Page MenuHome GnuPG

keyboxd: Possible race conditions (and clean up)
Open, HighPublic

Description

For T7224, I look around possible (root) cause of the problem.
Multiple gpg.exe and gpgsm.exe remained would be by an issue of keyboxd race condition.

I think that kbx/backend-sqlite.c needs some clean up.

Event Timeline

gniibe created this task.

I found one problem. This problem may result lock-up on Windows, I suppose.

The variable database_hd is a shared object among multiple threads, which needs to be protected.

Here is the patch to focus the issue:

diff --git a/kbx/backend-sqlite.c b/kbx/backend-sqlite.c
index 2398aa77f..4c67c3ef7 100644
--- a/kbx/backend-sqlite.c
+++ b/kbx/backend-sqlite.c
@@ -568,11 +568,14 @@ create_or_open_database (ctrl_t ctrl, const char *filename)
   int dbversion;
   int setdbversion = 0;
 
-  if (database_hd)
-    return 0;  /* Already initialized.  */
-
   acquire_mutex ();
 
+  if (database_hd)
+    {
+      release_mutex ();
+      return 0;  /* Already initialized.  */
+    }
+
   /* To avoid races with other temporary instances of keyboxd trying
    * to create or update the database, we run the database with a lock
    * file held. */

The possible race condition is:
(1) one thread get a request from gpg for SEARCH, and goes into create_or_open_database.
(2) it goes to npth_mutex_lock and context switch there.
(3) another thread get a request from gpg for SEARCH, and it goes into create_or_open_database.
(4) two threads are now race on database_hd.
(5) one thead takes the dotlock.
(6) another thread cannot take the dotlock while timeout.
(7) after the timeout, it wrongly release the lock and call dotlock_destroy.
(8) something wrong may occur here.

With a single keyboxd process, dotlock is a kind of overkill here, so clean up is needed.
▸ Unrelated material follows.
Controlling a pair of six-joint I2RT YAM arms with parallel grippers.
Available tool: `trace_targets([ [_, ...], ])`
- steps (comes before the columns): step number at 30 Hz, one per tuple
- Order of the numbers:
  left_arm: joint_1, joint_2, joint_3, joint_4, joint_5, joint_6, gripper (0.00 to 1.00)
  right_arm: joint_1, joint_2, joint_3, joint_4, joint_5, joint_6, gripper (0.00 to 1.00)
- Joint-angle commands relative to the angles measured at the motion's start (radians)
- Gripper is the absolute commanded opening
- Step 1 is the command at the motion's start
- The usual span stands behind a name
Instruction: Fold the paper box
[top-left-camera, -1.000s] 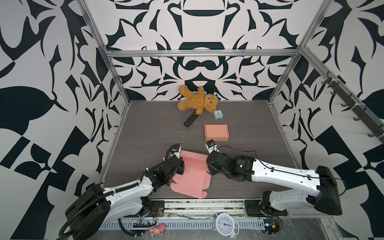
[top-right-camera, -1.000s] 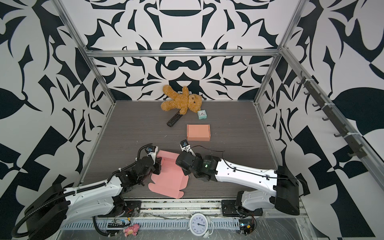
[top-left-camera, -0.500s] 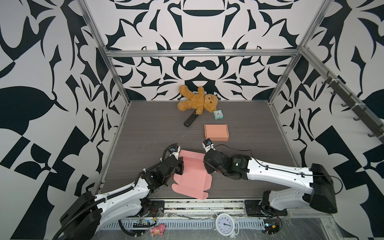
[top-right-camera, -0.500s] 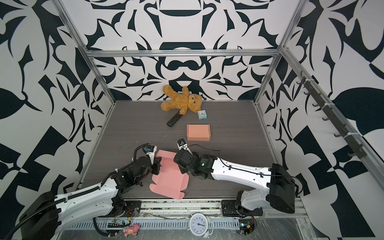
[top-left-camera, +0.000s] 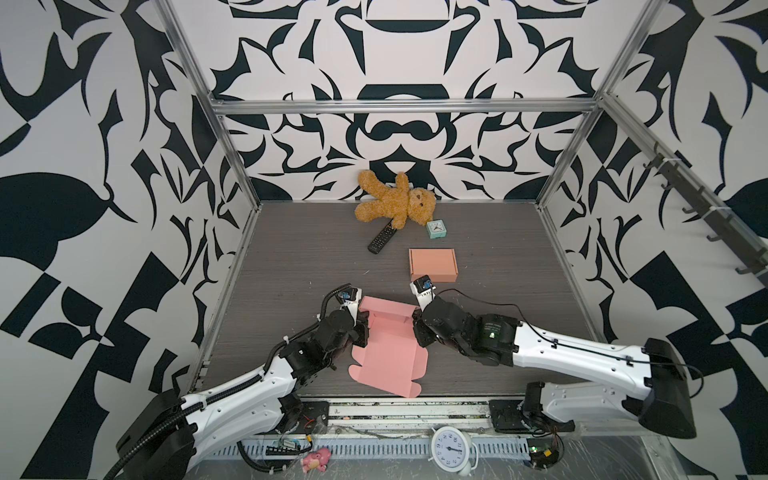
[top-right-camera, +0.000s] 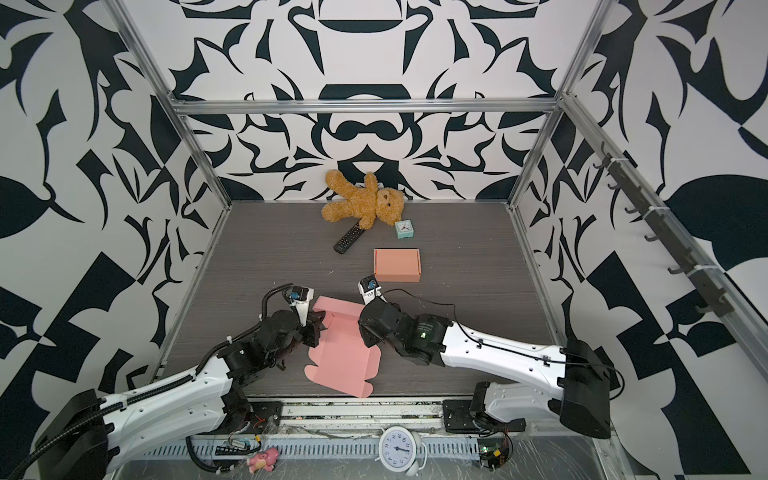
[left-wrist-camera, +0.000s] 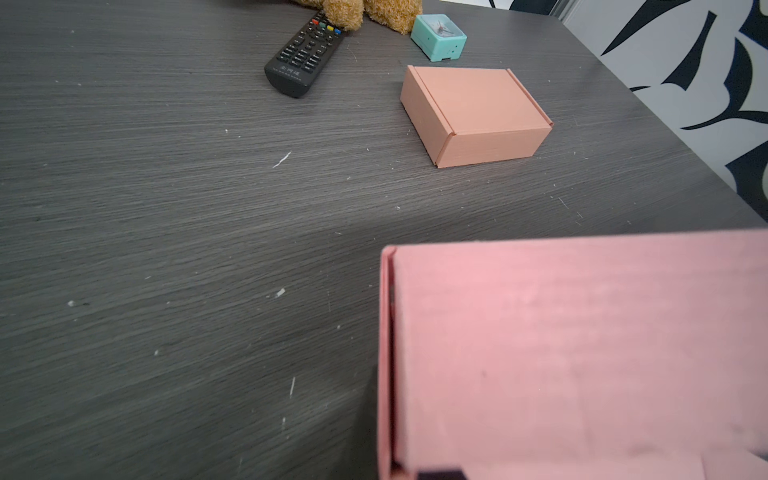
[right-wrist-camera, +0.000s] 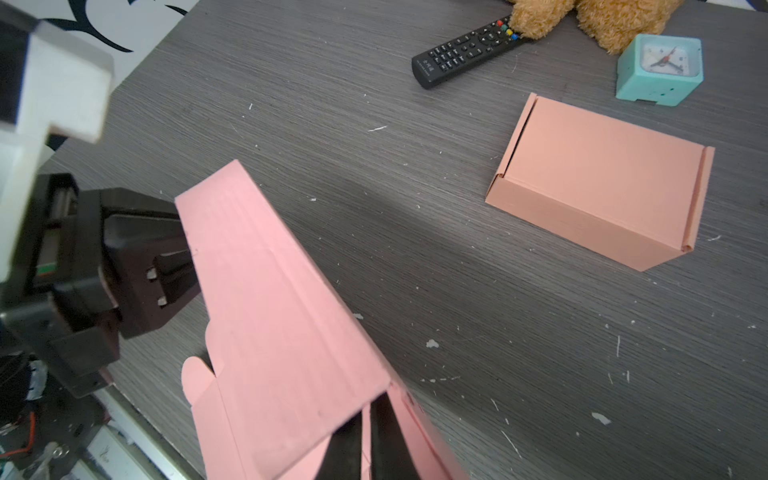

Sounds very reasonable. Maybe the initial idea was to open the database directly after keyboxd start and before and connections are accepted. My usual try to optimize a mutex away - I should not do this.

Given that create_or_open_database is called from just one place and that will then take the mutex again; it might be easier to move the mutex stuff out of the function and declare that the function must be called with the mutex held.

Things look good on Windows. A quick test using gnupg24 with backported patches did not show any hangs. More testing will follow next week.